Abbiamo tre differenti tipologie di otite del nuotatore:
– otite allo stadio acuto, che si manifesta attraverso eritema, sensazione di orecchio tappato, acufene, ipoacusia con difficoltà relative all’udito, dolore che coinvolge tutto l’organo e forte prurito diffuso;
– otite di tipo cronico, quando i sintomi dell’otite del nuotatore persistono a lungo questa si trasforma in problematica cronica
– otite localizzata, comunemente chiamata foruncolosi, questa particolare condizione coinvolge esclusivamente i bulbi piliferi dell’orecchio

La causa principale dell’otite del nuotatore risiede principalmente nella presenza di agenti patogeni che attaccano la parte più interna dell’orecchio.

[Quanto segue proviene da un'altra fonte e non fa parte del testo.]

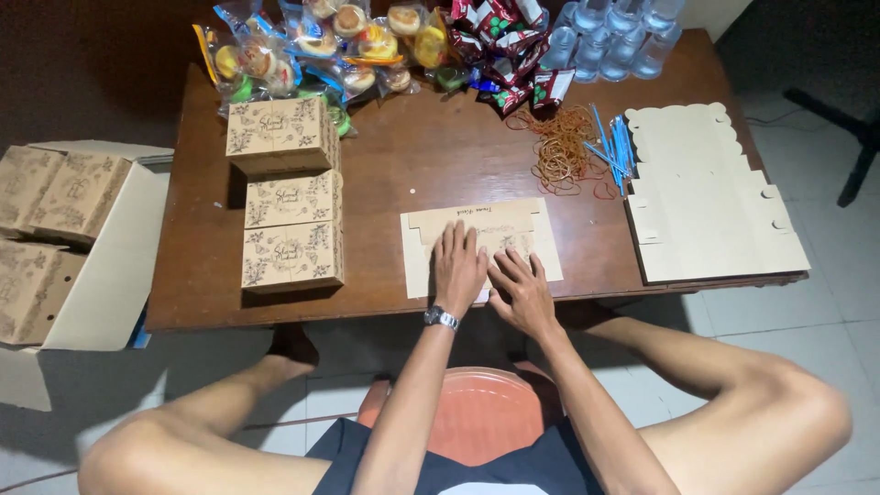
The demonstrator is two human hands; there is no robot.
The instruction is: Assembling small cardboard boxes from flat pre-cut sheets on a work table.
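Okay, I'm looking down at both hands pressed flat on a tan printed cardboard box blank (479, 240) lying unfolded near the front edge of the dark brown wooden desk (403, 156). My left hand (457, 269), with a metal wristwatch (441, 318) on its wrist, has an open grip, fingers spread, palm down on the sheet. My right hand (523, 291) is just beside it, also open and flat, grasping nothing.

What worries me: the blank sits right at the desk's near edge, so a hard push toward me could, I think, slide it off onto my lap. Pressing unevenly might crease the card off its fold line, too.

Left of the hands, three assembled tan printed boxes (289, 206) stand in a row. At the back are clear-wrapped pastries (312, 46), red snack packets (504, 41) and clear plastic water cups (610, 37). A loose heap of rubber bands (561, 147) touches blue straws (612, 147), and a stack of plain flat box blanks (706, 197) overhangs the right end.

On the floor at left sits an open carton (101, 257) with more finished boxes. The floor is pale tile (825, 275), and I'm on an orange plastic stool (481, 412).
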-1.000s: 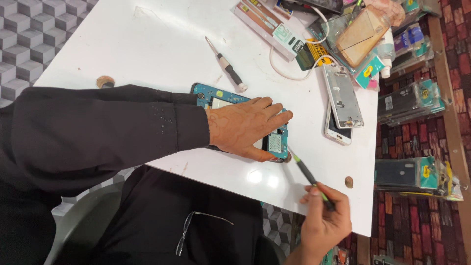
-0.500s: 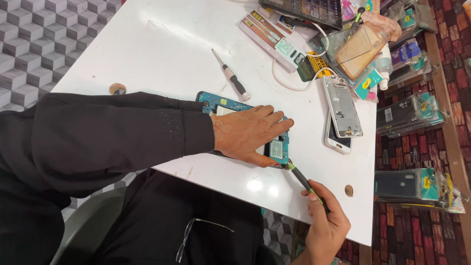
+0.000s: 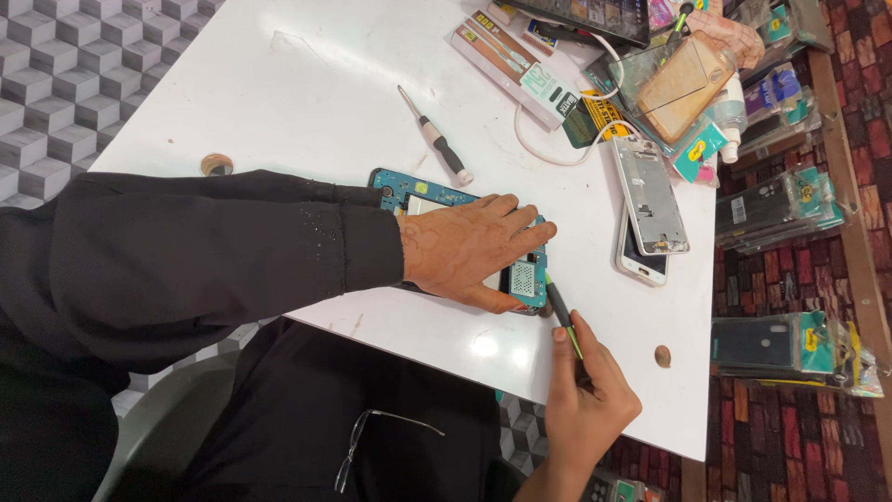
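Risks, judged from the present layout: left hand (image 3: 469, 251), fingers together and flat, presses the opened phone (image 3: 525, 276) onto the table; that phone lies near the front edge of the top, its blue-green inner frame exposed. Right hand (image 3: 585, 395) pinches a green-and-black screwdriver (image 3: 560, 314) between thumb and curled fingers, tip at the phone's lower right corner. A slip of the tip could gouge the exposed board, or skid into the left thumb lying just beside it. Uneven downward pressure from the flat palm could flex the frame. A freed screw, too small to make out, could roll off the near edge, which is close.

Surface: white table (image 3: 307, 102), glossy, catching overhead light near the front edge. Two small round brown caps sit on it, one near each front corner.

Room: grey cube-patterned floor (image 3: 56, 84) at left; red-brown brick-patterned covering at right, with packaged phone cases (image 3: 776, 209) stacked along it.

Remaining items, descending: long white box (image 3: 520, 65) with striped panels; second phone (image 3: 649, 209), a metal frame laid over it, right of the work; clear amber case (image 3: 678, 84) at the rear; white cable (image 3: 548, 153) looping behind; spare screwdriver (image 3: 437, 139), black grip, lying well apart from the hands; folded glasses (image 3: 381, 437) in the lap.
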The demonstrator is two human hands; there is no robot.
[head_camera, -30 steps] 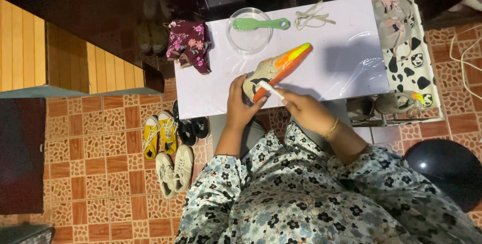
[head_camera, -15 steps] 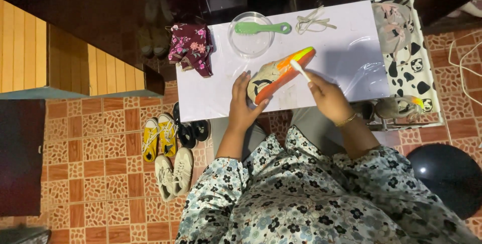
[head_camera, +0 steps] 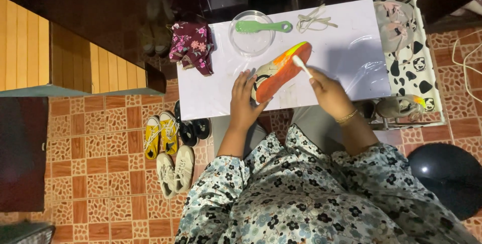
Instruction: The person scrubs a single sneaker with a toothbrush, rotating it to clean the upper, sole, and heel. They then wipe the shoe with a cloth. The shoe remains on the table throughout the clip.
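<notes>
Firmly, the left hand (head_camera: 244,104) grips a glossy orange shoe (head_camera: 279,73) while the right hand (head_camera: 329,92) pinches what seems a thin white brush (head_camera: 301,65).

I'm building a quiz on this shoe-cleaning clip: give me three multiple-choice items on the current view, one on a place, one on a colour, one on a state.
1. Where does the green brush lie?
A. Across the clear bowl
B. On the floor tiles
C. Inside a shoe

2. What colour is the sole of the shoe being cleaned?
A. Blue
B. Orange running to yellow-green
C. Black

3. How is that shoe held?
A. Lying untouched
B. Hanging by its laces
C. Steadied by the left hand while the right hand holds a white toothbrush to it

Answers: 1 A, the brush rests over the bowl's rim; 2 B, the sole shows orange with a yellow-green toe; 3 C, both hands are on it.
</notes>
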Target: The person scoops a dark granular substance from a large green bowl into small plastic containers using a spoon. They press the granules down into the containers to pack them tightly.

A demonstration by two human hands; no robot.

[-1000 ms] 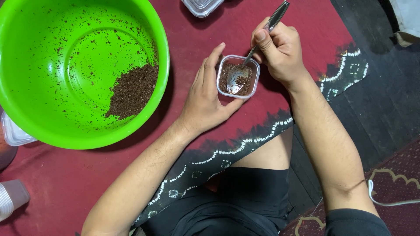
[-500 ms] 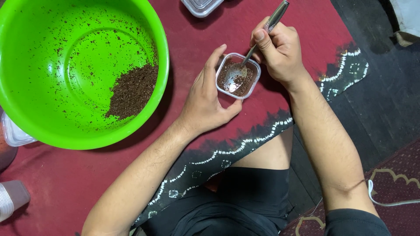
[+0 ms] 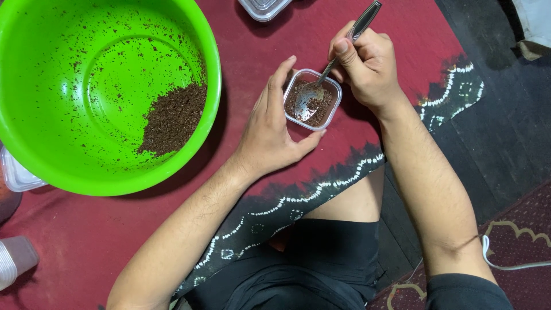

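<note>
Small clear plastic tub (image 3: 313,101) of loose brown grounds, centre on red cloth (image 3: 321,34), looks light, thin-walled, tippy: left hand (image 3: 270,129) cups its left and near sides, right hand (image 3: 367,66) pinches rigid metal spoon (image 3: 330,66) mid-handle.

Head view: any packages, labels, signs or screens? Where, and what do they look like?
No labels, signs or screens.
Small clear square tub: held by left hand, brown grounds inside, spoon in right hand.
Clear container: top edge, cropped.
Clear container: left edge, under green bowl.
</note>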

Tuttavia questa problematica può avere un’origine differente: batterica, virale o micotica. Dunque, pur considerando la natura analoga, gli agenti scatenanti possono risultare piuttosto differenti.

L’otite del nuotatore può essere prevenuta utilizzando dei semplici accorgimenti. Se si è soliti frequentare la piscina a lungo o frequentemente è opportuno riparare il cavo uditivo utilizzando degli appositi tappi. Non solo, in questo caso posizionare la cuffia al di sopra del padiglione auricolare e asciugare con cura la zona permetterà di limitare l’effetto dell’acqua sulla cute. In secondo luogo, per rallentare la comparsa dell’otite del nuotatore è sempre consigliabile mantenere un buon livello di igiene dell’orecchio. Utilizzare i dispositivi più opportuni o rivolgendosi ad uno specialista che possa riportare le secrezioni dell’orecchio ad un livello ottima per preservarne la salute.